Ce que l'étude montre
L'équipe de Cynthia Felix, à l'Université de Pittsburgh, a exploité la National Health and Aging Trends Study, une cohorte longitudinale de plus de 6 000 personnes âgées. Neuf dimensions de participation sociale ont été prises en compte : statut matrimonial, cohabitation, déplacements hors du domicile, sorties récréatives, clubs et cours, services religieux, visites familiales, travail rémunéré et bénévolat. Une participation plus élevée était associée à un vieillissement cérébral plus lent, à une meilleure mémoire et à des fonctions exécutives plus solides, avec un bénéfice qui croît avec le niveau d'engagement.
Pourquoi c'est important
L'engagement social figure déjà parmi les facteurs de style de vie étudiés en prévention du déclin cognitif, mais il est rarement mesuré avec autant de granularité sur une cohorte de cette taille. Le fait que le bénéfice apparaisse gradué — et non binaire — donne aux chercheurs et aux structures d'accompagnement une base pour réfléchir en termes d'intensité d'activité plutôt qu'en simple présence ou absence de lien social.

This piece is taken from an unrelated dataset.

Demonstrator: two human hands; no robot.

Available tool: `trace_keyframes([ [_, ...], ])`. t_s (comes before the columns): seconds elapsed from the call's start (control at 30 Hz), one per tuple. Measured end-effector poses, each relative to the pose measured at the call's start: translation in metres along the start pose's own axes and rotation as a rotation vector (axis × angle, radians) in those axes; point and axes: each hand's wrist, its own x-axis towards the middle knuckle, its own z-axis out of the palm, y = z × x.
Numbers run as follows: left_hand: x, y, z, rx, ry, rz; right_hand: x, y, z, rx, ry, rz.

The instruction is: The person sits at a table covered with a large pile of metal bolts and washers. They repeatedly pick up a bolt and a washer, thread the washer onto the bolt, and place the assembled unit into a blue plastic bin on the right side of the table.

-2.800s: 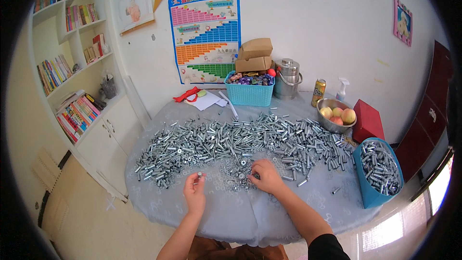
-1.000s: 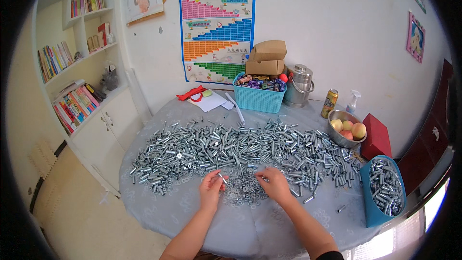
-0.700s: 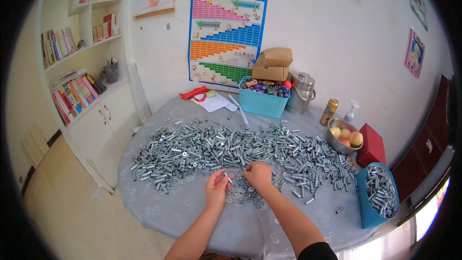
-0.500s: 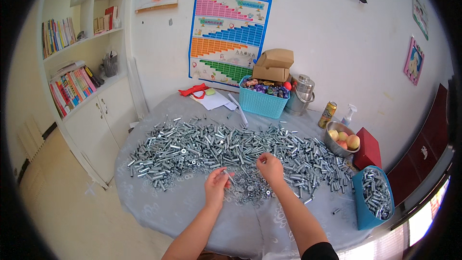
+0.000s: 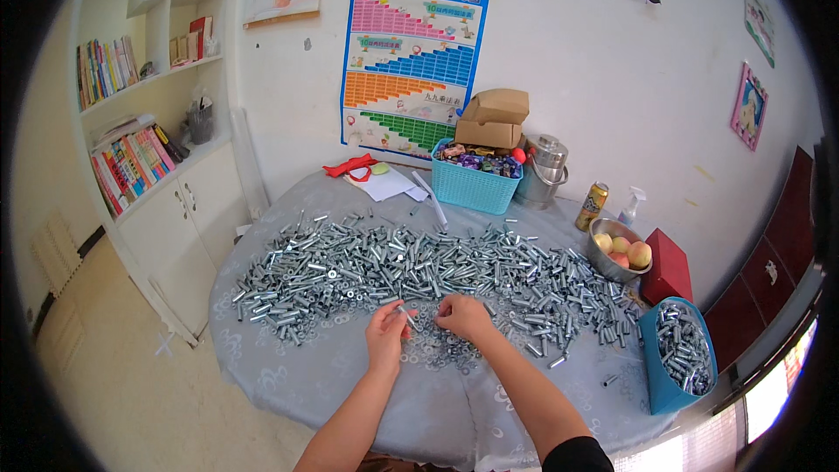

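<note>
My left hand (image 5: 384, 334) is closed around a short silver metal bolt (image 5: 410, 321), which sticks out past the fingertips at a slant. Close on its right, my right hand (image 5: 464, 316) has its fingers pinched together over a loose patch of small washers and nuts (image 5: 447, 351). Whatever those fingers hold, if anything, is hidden. Beyond both hands a wide heap of silver bolts and metal sleeves (image 5: 367, 264) spreads across the grey tablecloth (image 5: 350, 393).
At the right edge stands a blue bin (image 5: 657, 376) full of metal sleeves. Behind it are a red box (image 5: 666, 267), a steel bowl (image 5: 603, 267) of fruit, a can (image 5: 592, 207) and a spray bottle (image 5: 631, 207). A turquoise basket (image 5: 472, 190) and a metal flask (image 5: 544, 177) stand at the back.
My right hand has moved left and slightly down, closer to my left hand. The left hand has shifted a little left and still holds the bolt.
</note>
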Motion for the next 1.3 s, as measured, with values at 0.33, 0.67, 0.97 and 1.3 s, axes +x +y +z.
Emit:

À quel stade en sommes-nous ?
Il s'agit d'une étude observationnelle : elle établit une association, pas une relation de cause à effet. La causalité inverse reste une hypothèse ouverte, un cerveau qui vieillit plus lentement pouvant lui-même favoriser le maintien des activités sociales. Des essais d'intervention seraient nécessaires pour trancher, et l'étude n'établit aucune recommandation individuelle.